Andere Ursachen wie Pedale, Vorbau, Flaschenhalter oder Züge kann ich bereits ausschließen und das Geräusch lässt sich ganz gut lokalisieren.
Wie werden die Innenlagen denn bei Radon eingepresst? Ohne alles, oder mit Fett oder Montagepaste?
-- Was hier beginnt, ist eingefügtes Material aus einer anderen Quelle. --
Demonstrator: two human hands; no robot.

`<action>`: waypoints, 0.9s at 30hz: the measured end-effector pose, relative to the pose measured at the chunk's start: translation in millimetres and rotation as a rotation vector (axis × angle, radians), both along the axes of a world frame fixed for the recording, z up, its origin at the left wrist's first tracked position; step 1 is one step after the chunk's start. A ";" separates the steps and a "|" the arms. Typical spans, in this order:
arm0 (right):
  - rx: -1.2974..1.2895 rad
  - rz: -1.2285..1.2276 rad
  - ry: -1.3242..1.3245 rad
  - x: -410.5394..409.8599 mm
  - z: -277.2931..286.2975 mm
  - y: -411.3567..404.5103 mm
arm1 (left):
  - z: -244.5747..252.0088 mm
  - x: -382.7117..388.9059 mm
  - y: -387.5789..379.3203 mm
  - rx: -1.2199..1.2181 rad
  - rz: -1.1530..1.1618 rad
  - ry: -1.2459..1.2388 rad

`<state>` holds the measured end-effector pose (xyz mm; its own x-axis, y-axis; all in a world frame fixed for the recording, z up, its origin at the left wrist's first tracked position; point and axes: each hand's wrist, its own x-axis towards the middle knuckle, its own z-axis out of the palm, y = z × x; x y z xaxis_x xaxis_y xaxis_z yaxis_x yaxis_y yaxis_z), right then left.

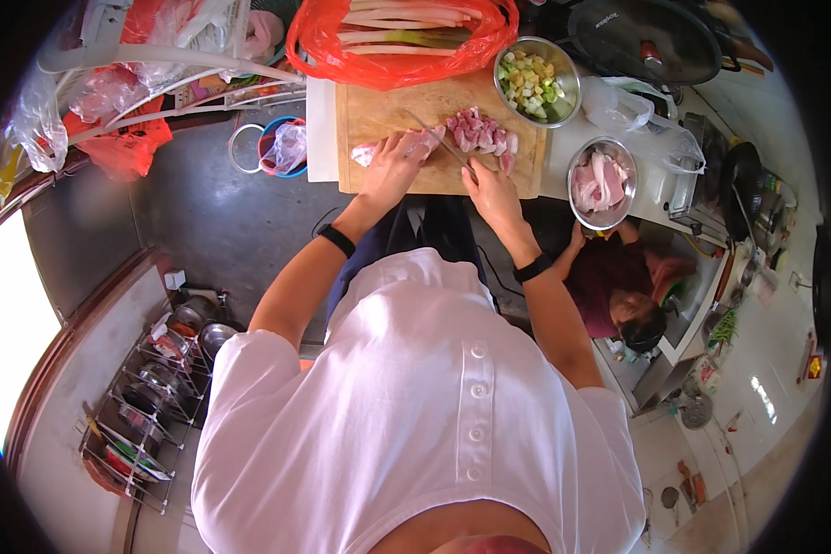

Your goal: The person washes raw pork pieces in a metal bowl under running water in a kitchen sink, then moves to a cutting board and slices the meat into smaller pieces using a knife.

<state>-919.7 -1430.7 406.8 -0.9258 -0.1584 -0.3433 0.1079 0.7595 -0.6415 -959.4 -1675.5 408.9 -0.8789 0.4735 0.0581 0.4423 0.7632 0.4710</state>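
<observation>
A wooden cutting board [429, 181] lies before me on the counter. My left hand [392, 165] presses a strip of raw meat [363, 154] onto it, fingers over the top and hiding much of the piece. In my right hand [490, 185] is the handle of a kitchen knife [447, 144], mostly covered by my fingers. Its blade slants up and left, across the right end of the strip. Right of the blade sits a pile of cut meat chunks [481, 131].
A red plastic bag [311, 59] of leek-like stalks [401, 36] overlaps the board's far edge. Metal bowls hold chopped vegetables [530, 79] and meat slices [599, 181] on the right. A dark wok [644, 41] stands beyond. Another person [609, 284] is low at my right.
</observation>
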 end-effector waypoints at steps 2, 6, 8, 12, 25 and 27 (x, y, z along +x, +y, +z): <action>0.038 0.070 -0.017 -6.6 -2.7 -4.2 | -11.9 -2.6 6.7 0.031 0.017 -0.021; 0.060 0.089 -0.032 -11.6 -7.6 3.6 | -34.0 -5.0 8.5 0.046 0.028 0.029; 0.049 0.108 -0.041 -6.4 -6.5 16.1 | -38.5 -4.4 7.8 0.044 0.033 0.054; 0.053 0.079 -0.166 7.5 -5.5 28.4 | -37.2 -2.4 9.8 0.019 0.043 0.063; -0.008 0.090 0.053 -42.3 -50.3 -35.4 | -39.5 -2.9 8.3 0.002 0.078 0.071; 0.036 0.094 0.044 -22.2 -45.6 -13.0 | -39.4 -2.1 10.2 -0.016 0.087 0.097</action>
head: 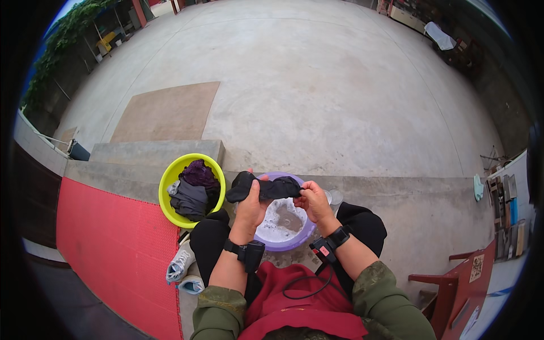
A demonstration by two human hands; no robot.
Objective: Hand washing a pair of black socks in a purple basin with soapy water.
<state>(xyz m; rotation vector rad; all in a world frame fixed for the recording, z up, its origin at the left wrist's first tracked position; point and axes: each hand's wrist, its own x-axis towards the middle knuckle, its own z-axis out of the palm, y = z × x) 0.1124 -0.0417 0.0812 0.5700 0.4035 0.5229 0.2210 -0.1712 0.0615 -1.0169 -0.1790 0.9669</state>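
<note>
A black sock (pixel 278 188) is stretched sideways between my two hands, above a purple plastic basin (pixel 282 245). My left hand (pixel 253 202) holds it near the foot end, thumb on top. The fingertips of my right hand (pixel 313 200) pinch its other end. Below, the basin holds cloudy water (pixel 290 215) with white suds around its edge. To the left stands a yellow-green plastic basin (pixel 165 193) with a dark purple garment (pixel 199 173) and dark grey clothing (pixel 190 199) inside.
A red mat (pixel 114 242) covers the floor at left, with a pair of light sneakers (pixel 182 261) at its edge. Clear cups (pixel 335 196) stand right of the purple basin. A red wooden stool (pixel 461 280) is at lower right. A concrete step (pixel 157 153) lies ahead on the left.
</note>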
Hab auch schon gelesen, dass manche die Lager mit Loctite mittelfest einkleben.


----------



## naepster (6. Juli 2015)

Montagepaste sonst nix, auf gar keinen fall Loctite wer kommt den auf die Idee???
Wie alt ist das Lager?
Werkzeug kannst du kaufen,war mir zu teuer, habs aber selber gebaut.


----------



## MTB-News.de




----------



## muddymartin (6. Juli 2015)

naepster schrieb:


> Montagepaste sonst nix, auf gar keinen fall Loctite wer kommt den auf die Idee???
> Wie alt ist das Lager?


3 Monate bzw. ca. 1000km


----------



## naepster (6. Juli 2015)

Ok 3 Monate ist nicht lang, bei mir gehen die meistens nach 1 Jahr kaputt.


----------



## muddymartin (6. Juli 2015)

Kaputt heisst dann auch knarzen ? An meinem slide fahre ich das Ding ohne Probleme seit einem jahr


----------



## naepster (6. Juli 2015)

Fährst du Klickies?
Hat das lager spiel wenn du die Kurbel bewegst?


----------



## muddymartin (6. Juli 2015)

Ja und nein... 
Die Pedale sind es nicht.  Ich krieg das knarzen auch hin wenn ich auf den kurbelarm stehe


----------